Генри смущенно засмеялся, и я бросила сердитый взгляд на Барри, который в будничной одежде снова показался мне отвратительным. Уж конечно, даже после четырех галлонов джина, никому и в голову не придет, что у меня могло быть хоть что-то, достойное упоминания, с Генри! Или им это все же приходит в голову? Я была раздавлена. Я дала себе слово больше никогда так не напиваться.
Генри снова начал что-то бормотать себе под нос. Я закрыла глаза, прижала бутылку с водой к груди и заснула. Я проснулась, когда машина Генри остановилась около моего дома. Меня мучили жажда и головная боль.
– Ты сможешь самостоятельно дойти до крыльца? – спросил Генри, доставая мой чемодан из багажника.
Нет, Генри, конечно не могу…
Тот, кто стоял на моем крыльце, судя по всему, был настроен решительно. Во всяком случае, в дверь уже три раза позвонили. Я сидела на полу кухни, вытянув шею и пытаясь разглядеть сквозь матовое стекло входной двери очертания стоявшего на пороге моего дома человека. Он не трогался с места.
Всю неделю я пряталась от людей, не подходила ни к двери, ни к телефону. Я знала, что мне не удалось обмануть маму рассказом о сильном пищевом отравлении. Я придумала этот предлог для того, чтобы извиниться перед ней за субботу и запереться дома. Но я опасалась, что мать может каждую минуту нагрянуть ко мне с целой пригоршней лечебных травок.

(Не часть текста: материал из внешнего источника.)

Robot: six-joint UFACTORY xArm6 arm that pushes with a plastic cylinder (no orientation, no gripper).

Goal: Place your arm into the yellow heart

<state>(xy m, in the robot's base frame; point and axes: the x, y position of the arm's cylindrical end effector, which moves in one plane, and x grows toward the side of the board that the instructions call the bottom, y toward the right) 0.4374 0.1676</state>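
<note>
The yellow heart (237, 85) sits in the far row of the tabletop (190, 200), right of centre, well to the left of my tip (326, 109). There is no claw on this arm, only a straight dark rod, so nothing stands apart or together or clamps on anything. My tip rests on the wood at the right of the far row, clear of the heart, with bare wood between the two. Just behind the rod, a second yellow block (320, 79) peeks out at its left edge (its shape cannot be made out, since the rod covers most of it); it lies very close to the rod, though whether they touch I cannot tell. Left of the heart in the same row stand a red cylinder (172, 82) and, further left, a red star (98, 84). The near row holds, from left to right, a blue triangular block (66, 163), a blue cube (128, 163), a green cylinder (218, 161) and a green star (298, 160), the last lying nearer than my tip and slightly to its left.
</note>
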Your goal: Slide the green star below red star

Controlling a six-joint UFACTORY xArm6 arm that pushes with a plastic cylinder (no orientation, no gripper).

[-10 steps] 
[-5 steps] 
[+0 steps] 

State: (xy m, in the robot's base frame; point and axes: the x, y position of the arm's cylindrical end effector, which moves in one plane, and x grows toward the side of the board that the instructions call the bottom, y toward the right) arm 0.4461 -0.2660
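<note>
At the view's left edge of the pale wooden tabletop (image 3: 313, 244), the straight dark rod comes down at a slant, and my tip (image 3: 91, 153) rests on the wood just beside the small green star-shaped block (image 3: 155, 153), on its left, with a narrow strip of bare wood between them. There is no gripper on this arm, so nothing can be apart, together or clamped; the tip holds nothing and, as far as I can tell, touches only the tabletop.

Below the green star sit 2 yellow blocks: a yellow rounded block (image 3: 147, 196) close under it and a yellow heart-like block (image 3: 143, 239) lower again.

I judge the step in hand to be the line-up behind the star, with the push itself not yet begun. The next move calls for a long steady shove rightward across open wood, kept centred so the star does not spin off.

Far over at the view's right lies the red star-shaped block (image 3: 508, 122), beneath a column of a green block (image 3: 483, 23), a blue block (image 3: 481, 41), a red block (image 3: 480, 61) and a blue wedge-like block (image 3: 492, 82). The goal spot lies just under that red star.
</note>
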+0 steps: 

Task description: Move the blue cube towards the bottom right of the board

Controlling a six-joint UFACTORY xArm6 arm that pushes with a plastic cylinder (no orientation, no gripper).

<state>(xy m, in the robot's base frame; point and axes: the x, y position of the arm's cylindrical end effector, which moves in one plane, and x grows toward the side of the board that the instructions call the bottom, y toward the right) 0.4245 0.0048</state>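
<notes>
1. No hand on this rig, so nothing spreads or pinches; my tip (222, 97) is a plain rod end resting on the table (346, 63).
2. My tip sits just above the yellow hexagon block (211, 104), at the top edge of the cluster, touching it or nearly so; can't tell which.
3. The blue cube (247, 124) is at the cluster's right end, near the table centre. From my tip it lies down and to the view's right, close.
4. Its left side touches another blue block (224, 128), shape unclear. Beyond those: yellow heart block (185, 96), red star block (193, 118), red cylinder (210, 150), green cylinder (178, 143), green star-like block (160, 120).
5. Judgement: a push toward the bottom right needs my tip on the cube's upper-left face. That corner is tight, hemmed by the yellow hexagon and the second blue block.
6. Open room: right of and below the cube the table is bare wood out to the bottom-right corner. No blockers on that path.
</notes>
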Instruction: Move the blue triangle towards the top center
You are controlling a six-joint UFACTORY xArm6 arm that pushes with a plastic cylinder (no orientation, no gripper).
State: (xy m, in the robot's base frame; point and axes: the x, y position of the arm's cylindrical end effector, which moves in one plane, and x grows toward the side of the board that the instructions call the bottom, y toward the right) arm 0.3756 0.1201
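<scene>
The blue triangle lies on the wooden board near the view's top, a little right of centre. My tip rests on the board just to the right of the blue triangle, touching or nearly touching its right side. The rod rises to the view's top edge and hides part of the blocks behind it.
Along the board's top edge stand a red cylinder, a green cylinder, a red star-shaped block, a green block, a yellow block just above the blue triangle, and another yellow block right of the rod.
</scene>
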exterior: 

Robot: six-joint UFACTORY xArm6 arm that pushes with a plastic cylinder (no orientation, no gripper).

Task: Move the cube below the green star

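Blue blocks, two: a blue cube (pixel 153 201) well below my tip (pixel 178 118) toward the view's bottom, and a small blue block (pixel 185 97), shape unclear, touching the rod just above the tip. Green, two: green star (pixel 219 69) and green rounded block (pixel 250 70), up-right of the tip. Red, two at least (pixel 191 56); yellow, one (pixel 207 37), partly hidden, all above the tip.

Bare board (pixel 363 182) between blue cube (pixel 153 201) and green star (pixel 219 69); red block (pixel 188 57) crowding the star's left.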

Мне не хотелось видеть ее.
Или Генри, который мог наведаться для того, чтобы справиться о моем здоровье, и освежить в памяти славное мгновение, пережитое им на корпоративной вечеринке.
Я заползла подальше в кухню.
Ну, а вдруг это Луиза? Может быть, она прошла ультразвуковое обследование и у нее будут близнецы. Поэтому она явилась ко мне, как к будущей крестной матери своих детей, с бутылкой шампанского для того, чтобы отметить важное в ее жизни событие.
А вдруг это Найджел с чеком на круглую сумму? Или даже без чека. Он должен помочь мне выпутаться из сложной ситуации. Мне необходимо было видеть Найджела больше, чем кого бы то ни было.
Я встала.
Кроме клерка, который сообщил бы мне о том, что я могу получить крупную сумму денег по своей облигации выигрышного займа. У меня была одна, на два фунта, ее подарил мне пьяный дядя сто лет назад, когда меня крестили и два фунта – это еще что-то значило.
Дверной звонок продолжал надрываться. Я вышла в прихожую.
На моем крыльце стояли четверо. Двое коротко подстриженных мужчин в костюмах, кудрявый парень в кожаной куртке и девушка с ярко накрашенными пурпурной помадой губами. Она направляла на меня камеру. Один из одетых в костюмы типов выступил вперед, кивнул мне, щелчком сбил невидимую пушинку со своего лацкана, улыбнулся и сообщил, что я должна в течение четырнадцати дней выплатить электроэнергетической компании две тысячи семьсот сорок три фунта. В противном случае компания вынуждена будет конфисковать принадлежащие мне имущество и товары на эту сумму.
У меня учащено забилось сердце. Камера чуть потрескивала, снимая меня. Когда я наконец заговорила, одетый в кожаную куртку парень сунул мне под нос микрофон магнитофона.